======== Supplied records ========
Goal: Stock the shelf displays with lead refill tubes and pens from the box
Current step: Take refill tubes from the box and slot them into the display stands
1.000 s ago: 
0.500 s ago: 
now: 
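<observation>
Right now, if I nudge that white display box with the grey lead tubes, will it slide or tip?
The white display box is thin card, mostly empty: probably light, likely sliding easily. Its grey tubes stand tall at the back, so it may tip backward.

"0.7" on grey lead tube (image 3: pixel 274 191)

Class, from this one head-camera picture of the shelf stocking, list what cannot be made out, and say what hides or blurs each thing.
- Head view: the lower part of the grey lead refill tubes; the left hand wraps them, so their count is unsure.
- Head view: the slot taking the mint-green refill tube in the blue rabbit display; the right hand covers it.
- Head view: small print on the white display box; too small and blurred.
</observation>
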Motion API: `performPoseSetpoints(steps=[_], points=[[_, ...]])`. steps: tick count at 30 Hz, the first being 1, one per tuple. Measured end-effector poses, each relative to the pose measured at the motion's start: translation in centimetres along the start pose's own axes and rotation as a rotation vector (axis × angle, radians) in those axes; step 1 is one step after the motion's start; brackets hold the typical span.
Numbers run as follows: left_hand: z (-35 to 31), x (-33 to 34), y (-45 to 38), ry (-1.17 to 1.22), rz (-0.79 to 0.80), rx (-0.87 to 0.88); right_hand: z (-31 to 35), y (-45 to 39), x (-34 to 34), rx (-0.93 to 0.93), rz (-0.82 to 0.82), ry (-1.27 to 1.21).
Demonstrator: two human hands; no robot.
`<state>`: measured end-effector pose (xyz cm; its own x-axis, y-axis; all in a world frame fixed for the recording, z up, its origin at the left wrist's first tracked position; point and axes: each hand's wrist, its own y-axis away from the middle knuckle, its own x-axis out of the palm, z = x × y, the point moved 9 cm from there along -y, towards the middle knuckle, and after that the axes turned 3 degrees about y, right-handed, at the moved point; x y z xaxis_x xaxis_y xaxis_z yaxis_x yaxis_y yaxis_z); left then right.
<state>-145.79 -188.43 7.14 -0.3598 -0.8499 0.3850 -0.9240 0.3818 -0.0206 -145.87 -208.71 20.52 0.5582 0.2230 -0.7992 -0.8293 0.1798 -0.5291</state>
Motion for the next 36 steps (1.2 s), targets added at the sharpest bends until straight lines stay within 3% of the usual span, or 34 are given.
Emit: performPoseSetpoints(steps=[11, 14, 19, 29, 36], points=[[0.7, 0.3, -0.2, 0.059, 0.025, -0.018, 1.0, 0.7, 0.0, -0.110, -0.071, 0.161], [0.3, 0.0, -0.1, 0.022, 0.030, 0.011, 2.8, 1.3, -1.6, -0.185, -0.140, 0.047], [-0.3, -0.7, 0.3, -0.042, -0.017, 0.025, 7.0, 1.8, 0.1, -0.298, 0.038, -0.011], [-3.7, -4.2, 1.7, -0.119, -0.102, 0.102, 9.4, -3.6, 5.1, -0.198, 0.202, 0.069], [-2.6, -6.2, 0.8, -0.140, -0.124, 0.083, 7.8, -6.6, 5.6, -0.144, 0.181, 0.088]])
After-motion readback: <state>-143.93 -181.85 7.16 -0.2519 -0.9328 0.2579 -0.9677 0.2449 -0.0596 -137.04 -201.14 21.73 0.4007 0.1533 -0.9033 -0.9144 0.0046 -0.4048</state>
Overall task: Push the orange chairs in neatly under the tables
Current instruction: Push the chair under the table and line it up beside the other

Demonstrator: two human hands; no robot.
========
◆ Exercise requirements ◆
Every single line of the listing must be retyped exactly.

◆ Answer to the problem ◆
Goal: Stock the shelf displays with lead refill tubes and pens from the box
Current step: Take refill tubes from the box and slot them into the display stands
1.000 s ago: 
0.500 s ago: 
now: 
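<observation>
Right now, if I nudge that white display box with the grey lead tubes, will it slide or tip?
The white display box is thin card, mostly empty: probably light, likely sliding easily. Its grey tubes stand tall at the back, so it may tip backward.

"0.7" on grey lead tube (image 3: pixel 274 191)

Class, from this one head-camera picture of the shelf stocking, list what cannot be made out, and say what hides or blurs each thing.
- Head view: the lower part of the grey lead refill tubes; the left hand wraps them, so their count is unsure.
- Head view: the slot taking the mint-green refill tube in the blue rabbit display; the right hand covers it.
- Head view: small print on the white display box; too small and blurred.
</observation>
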Motion API: `performPoseSetpoints(steps=[_], points=[[_, ...]])`. steps: tick count at 30 Hz, the first being 1, one per tuple. Measured end-effector poses, each relative to the pose measured at the motion's start: translation in centimetres along the start pose's own axes and rotation as a rotation vector (axis × angle, radians) in those axes; step 1 is one step after the motion's start; brackets hold the typical span.
Numbers run as follows: left_hand: z (-35 to 31), x (-33 to 34), y (-45 to 38), ry (-1.17 to 1.22), rz (-0.79 to 0.80), rx (-0.87 to 0.88); right_hand: z (-31 to 35), y (-45 to 39), x (-34 to 34), rx (-0.93 to 0.93), rz (-0.82 to 0.82), ry (-1.27 to 1.21).
Demonstrator: two human hands; no robot.
`<state>`: measured end-effector pose (xyz cm; its own x-axis, y-axis; all in a world frame fixed for the recording, z up, its origin at the left wrist's first tracked position; point and axes: each hand's wrist, its own y-axis away from the middle knuckle, its own x-axis out of the palm, z = x × y, the point moved 9 cm from there along -y, towards the middle knuckle, and after that the axes turned 3 degrees about y, right-handed, at the moved point; x y z xaxis_x xaxis_y xaxis_z yaxis_x yaxis_y yaxis_z); left then right.
<state>-145.79 -188.43 7.14 -0.3598 -0.8499 0.3850 -0.9240 0.3818 -0.0206 -145.87 -208.71 20.52 0.5582 0.2230 -0.7992 -0.8293 0.1798 -0.5291</state>
Motion for the next 36 steps (1.2 s), targets added at the sharpest bends until straight lines stay within 3% of the usual span, or 34 are given.
Emit: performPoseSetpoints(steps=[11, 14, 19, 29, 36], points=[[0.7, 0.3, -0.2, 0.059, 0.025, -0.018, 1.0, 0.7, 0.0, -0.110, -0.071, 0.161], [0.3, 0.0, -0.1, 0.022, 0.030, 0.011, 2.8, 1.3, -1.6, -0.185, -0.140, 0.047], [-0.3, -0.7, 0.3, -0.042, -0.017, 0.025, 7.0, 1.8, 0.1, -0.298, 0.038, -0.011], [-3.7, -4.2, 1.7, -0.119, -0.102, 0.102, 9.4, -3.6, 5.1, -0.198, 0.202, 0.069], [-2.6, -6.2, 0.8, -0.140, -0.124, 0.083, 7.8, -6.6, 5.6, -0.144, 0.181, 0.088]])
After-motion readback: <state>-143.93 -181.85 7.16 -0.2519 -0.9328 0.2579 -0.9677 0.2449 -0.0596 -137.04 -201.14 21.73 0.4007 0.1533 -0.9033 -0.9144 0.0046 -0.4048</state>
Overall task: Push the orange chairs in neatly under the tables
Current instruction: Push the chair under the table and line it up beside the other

Demonstrator: two human hands; no robot.

The output is now complete.